1
votes

Currently, my project uses 2 AWS accounts - one is for staging that our clients can rely on for testing and the other one is for production/live. I am trying to set up a CodePipeline for a new serverless application. I was wondering if this set up is proper and if there are ways to improve it.

Staging AWS account: GitHub Source -> AWS CodeBuild (test and build in staging env) -> Manual Approval Gate -> Deploy app in staging

Then I'll verify the changes in staging before approving production deployment:

Production AWS account: GitHub Source -> AWS CodeBuild (test and build in prod env) -> Manual Approval Gate -> Deploy app in prod

It seems like the test and build will be redundant but it seems easier to set it up like this since I can basically use the same Cloudformation template for the pipeline. Plus I don't have to worry with cross-account resource access.

Whenever I push to master it'll basically trigger both of these pipelines. Is the redundancy a flaw that can be easily fixed? Is it simpler to just have the staging account have manual approval to promote to the prod account's pipeline and trigger it?

1

1 Answers

3
votes

Separate staging and production accounts are a good idea. Have you considered using a single pipeline (probably in a third account)? It's possible to configure cross-account actions in CodePipeline. Otherwise you're going to have a difficult time coordinating a release across two pipelines.
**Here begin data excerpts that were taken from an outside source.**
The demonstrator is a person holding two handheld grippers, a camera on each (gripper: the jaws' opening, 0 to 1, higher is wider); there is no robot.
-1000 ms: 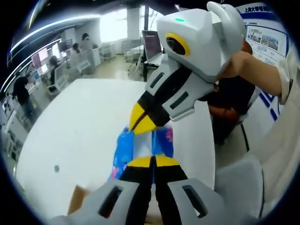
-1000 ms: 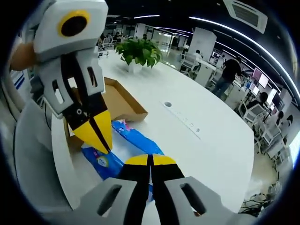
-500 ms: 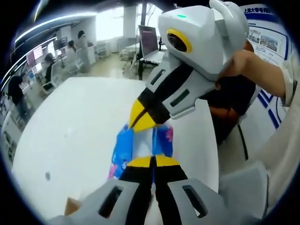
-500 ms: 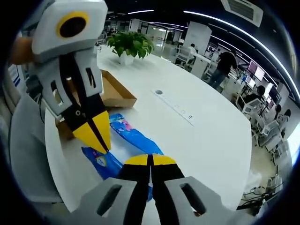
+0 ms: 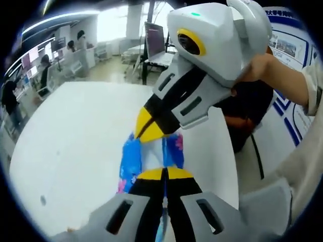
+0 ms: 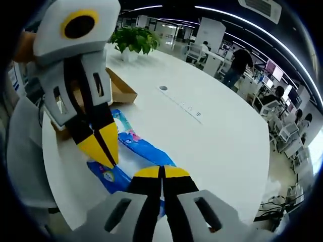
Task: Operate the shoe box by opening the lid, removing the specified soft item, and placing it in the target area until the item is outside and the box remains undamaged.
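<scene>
A soft blue plastic pack with pink print (image 5: 129, 160) hangs stretched between my two grippers above the white table (image 5: 70, 131). My left gripper (image 5: 164, 171) is shut on its near end. The right gripper (image 5: 143, 132) reaches in from the upper right, held by a hand, and is shut on the far end. In the right gripper view the same pack (image 6: 147, 150) runs from my right gripper (image 6: 162, 169) to the left gripper (image 6: 106, 157), which is pinched on its left edge. The open brown cardboard shoe box (image 6: 120, 91) lies behind the left gripper, partly hidden by it.
A potted green plant (image 6: 132, 39) stands on the table (image 6: 217, 146) beyond the box. A row of small sockets (image 6: 187, 108) is set in the tabletop. A grey chair (image 5: 262, 201) stands at the table's edge. People and desks fill the far room.
Both views have shifted as the hands moved; the box now sits further back and left in the right gripper view. Both grippers keep their hold on the pack.
</scene>
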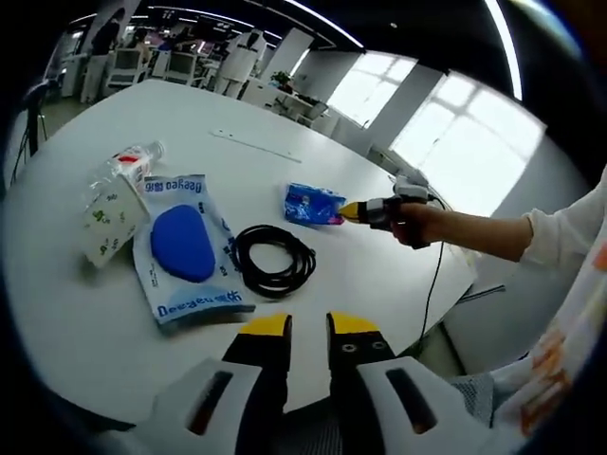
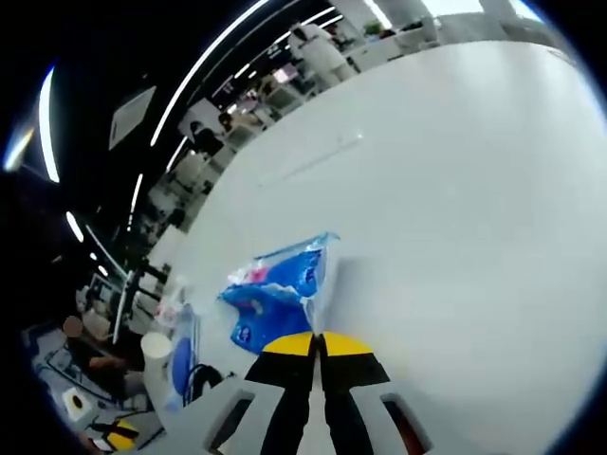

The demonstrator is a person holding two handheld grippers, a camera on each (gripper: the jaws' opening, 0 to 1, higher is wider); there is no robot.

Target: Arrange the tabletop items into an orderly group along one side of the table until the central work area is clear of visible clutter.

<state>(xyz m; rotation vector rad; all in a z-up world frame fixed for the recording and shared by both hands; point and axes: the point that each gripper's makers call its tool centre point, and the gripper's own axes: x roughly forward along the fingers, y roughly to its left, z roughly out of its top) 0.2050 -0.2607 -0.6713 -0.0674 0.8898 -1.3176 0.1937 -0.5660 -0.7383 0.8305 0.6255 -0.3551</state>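
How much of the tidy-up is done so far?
Partly done: the bottle, white pouch and blue-pad packet already lie together at one side. In hand: the right gripper pinches the blue tissue pack. Left: that pack and the black cable coil sit mid-table. The left gripper holds nothing.

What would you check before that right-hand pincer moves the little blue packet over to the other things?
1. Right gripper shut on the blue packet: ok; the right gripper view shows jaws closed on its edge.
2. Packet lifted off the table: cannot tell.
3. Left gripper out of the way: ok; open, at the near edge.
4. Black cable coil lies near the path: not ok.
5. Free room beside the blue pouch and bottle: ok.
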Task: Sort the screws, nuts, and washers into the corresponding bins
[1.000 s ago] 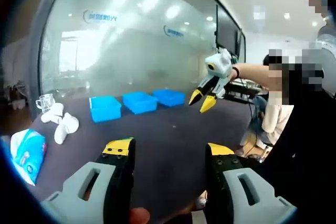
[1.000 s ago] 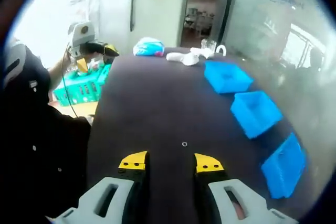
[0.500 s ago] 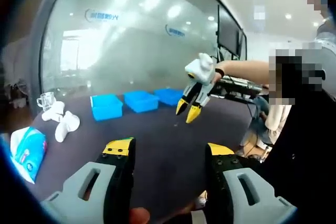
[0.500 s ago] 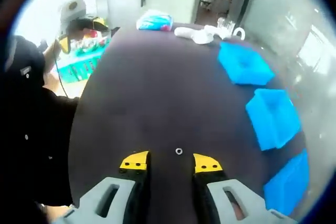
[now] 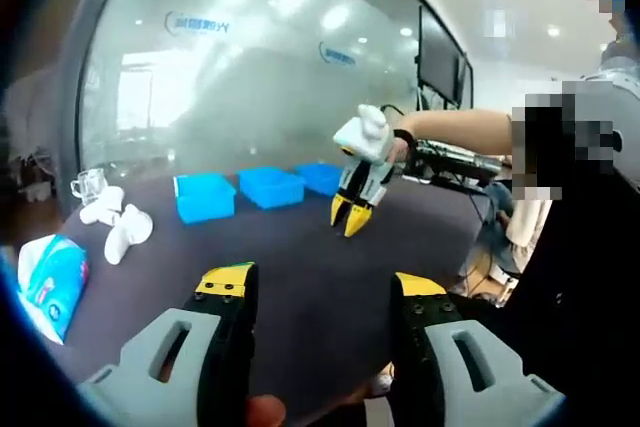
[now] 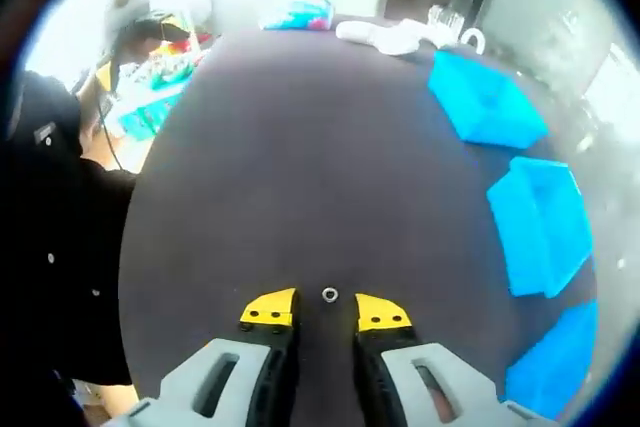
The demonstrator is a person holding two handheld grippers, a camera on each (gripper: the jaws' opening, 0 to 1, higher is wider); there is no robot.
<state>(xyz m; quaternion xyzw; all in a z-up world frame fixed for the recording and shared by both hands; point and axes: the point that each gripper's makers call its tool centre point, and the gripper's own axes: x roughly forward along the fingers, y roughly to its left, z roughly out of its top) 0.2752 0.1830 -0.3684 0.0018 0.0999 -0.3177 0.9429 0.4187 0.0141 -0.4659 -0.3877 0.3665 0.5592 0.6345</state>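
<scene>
small ring washer (image 6: 329, 294) flat on table (image 6: 300, 147), right tool (image 6: 326, 312) tips flanking

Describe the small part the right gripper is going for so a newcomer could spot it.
On the dark table, away from the three blue bins along its edge, look just ahead of the right gripper and its yellow tips. There lies a tiny silvery ring, nut or washer, too small to tell. It is the lone loose piece on that bare stretch.
</scene>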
I would consider cross-account actions a best practice for this type of setup. That said, some possible workarounds are:

  • A manual approval is probably the simplest way to coordinate releases between pipelines. It's also the most error prone because it's easy for a human to mistakenly promote the wrong thing. Pipeline 1 may observe commit 1 and pipeline 2 may observe commit 2 if commit 1 and commit 2 happen within a short amount of time.
  • Have the staging pipeline publish to an S3 object that is a source for the production pipeline (i.e. don't duplicate the source, build and testing stages). The nice thing about this approach is that the production pipeline will only release changes that have traversed the staging pipeline.